DESCRIPTION OF THE TASK
Give every line of the listing back, exactly as written.

RECORDED DATA
##############################
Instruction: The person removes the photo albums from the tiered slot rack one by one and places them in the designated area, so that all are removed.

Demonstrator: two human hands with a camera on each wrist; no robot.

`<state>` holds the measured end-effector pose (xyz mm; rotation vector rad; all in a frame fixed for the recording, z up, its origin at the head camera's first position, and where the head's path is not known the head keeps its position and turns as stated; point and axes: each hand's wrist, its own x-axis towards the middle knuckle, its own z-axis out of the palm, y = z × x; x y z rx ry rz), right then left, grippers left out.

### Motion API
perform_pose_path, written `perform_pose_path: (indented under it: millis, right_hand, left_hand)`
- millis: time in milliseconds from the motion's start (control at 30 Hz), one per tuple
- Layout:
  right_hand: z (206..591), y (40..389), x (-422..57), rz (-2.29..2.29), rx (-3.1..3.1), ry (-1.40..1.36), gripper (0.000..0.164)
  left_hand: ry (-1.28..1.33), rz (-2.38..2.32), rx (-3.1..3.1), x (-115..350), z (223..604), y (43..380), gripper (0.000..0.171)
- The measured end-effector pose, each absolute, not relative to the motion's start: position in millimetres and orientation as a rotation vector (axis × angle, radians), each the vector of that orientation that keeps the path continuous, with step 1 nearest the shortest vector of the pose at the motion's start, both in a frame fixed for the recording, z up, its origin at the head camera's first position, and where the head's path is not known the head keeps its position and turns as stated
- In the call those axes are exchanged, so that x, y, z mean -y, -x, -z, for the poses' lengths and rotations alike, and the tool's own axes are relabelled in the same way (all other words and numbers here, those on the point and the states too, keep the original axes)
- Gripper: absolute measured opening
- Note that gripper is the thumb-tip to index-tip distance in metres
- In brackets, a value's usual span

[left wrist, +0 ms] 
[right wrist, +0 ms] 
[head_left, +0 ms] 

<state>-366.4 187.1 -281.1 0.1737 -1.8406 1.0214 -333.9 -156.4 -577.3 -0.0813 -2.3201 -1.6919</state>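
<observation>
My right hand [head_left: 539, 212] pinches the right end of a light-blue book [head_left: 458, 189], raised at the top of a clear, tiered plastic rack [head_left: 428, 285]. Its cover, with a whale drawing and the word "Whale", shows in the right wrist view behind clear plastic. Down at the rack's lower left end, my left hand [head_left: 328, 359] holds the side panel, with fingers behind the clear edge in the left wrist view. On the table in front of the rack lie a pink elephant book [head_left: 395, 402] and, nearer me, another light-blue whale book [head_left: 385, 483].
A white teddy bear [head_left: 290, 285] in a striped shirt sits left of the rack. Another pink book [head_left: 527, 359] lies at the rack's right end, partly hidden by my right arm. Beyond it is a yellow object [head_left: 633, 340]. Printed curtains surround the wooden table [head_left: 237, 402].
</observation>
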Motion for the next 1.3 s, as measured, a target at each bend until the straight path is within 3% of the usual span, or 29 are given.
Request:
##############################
ANSWER SECTION
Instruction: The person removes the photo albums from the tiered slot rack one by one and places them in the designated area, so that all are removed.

Demonstrator: two human hands with a camera on each wrist; no robot.

`<state>` holds the measured end-effector pose (xyz mm; rotation vector rad; all in a frame fixed for the recording, z up, its origin at the head camera's first position, and where the head's path is not known the head keeps its position and turns as stated; point and axes: each hand's wrist, its own x-axis towards the middle knuckle, its own z-axis out of the palm, y = z × x; x y z rx ry rz), right then left, grippers left out.

### Motion API
perform_pose_path, written `perform_pose_path: (indented under it: millis, right_hand, left_hand)`
- millis: time in milliseconds from the motion's start (control at 30 Hz), one per tuple
- Layout:
  right_hand: z (206..591), y (40..389), x (-422..57), rz (-2.29..2.29), rx (-3.1..3.1), ry (-1.40..1.36), gripper (0.000..0.164)
  left_hand: ry (-1.28..1.33), rz (-2.38..2.32), rx (-3.1..3.1), x (-115..350), z (223..604), y (43..380), gripper (0.000..0.171)
- The measured end-effector pose, each absolute, not relative to the motion's start: position in millimetres and orientation as a rotation vector (axis × angle, radians), each the vector of that orientation that keeps the path continuous, with step 1 nearest the shortest vector of the pose at the motion's start, both in a frame fixed for the recording, z up, its origin at the head camera's first position, and where the head's path is not known the head keeps its position and turns as stated
- In the call those axes are exchanged, so that x, y, z mean -y, -x, -z, for the poses' lengths and rotations alike, and the tool's own axes are relabelled in the same way (all other words and numbers here, those on the point and the states too, keep the original axes)
- Gripper: absolute measured opening
- Note that gripper is the thumb-tip to index-tip distance in metres
- In brackets, a value's usual span

[left wrist, +0 ms] 
[right wrist, +0 ms] 
[head_left, +0 ms] 

<state>-366.4 187.1 -281.1 0.1737 -1.8406 1.0214 -333.9 -156.4 -577.3 -0.0813 -2.3201 -1.6919</state>
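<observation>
My right hand [head_left: 539, 212] pinches the right end of a light-blue book [head_left: 458, 189], raised at the top of a clear, tiered plastic rack [head_left: 428, 285]. Its cover, with a whale drawing and the word "Whale", shows in the right wrist view behind clear plastic. Down at the rack's lower left end, my left hand [head_left: 328, 359] holds the side panel, with fingers behind the clear edge in the left wrist view. On the table in front of the rack lie a pink elephant book [head_left: 395, 402] and, nearer me, another light-blue whale book [head_left: 385, 483].
A white teddy bear [head_left: 290, 285] in a striped shirt sits left of the rack. Another pink book [head_left: 527, 359] lies at the rack's right end, partly hidden by my right arm. Beyond it is a yellow object [head_left: 633, 340]. Printed curtains surround the wooden table [head_left: 237, 402].
</observation>
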Motion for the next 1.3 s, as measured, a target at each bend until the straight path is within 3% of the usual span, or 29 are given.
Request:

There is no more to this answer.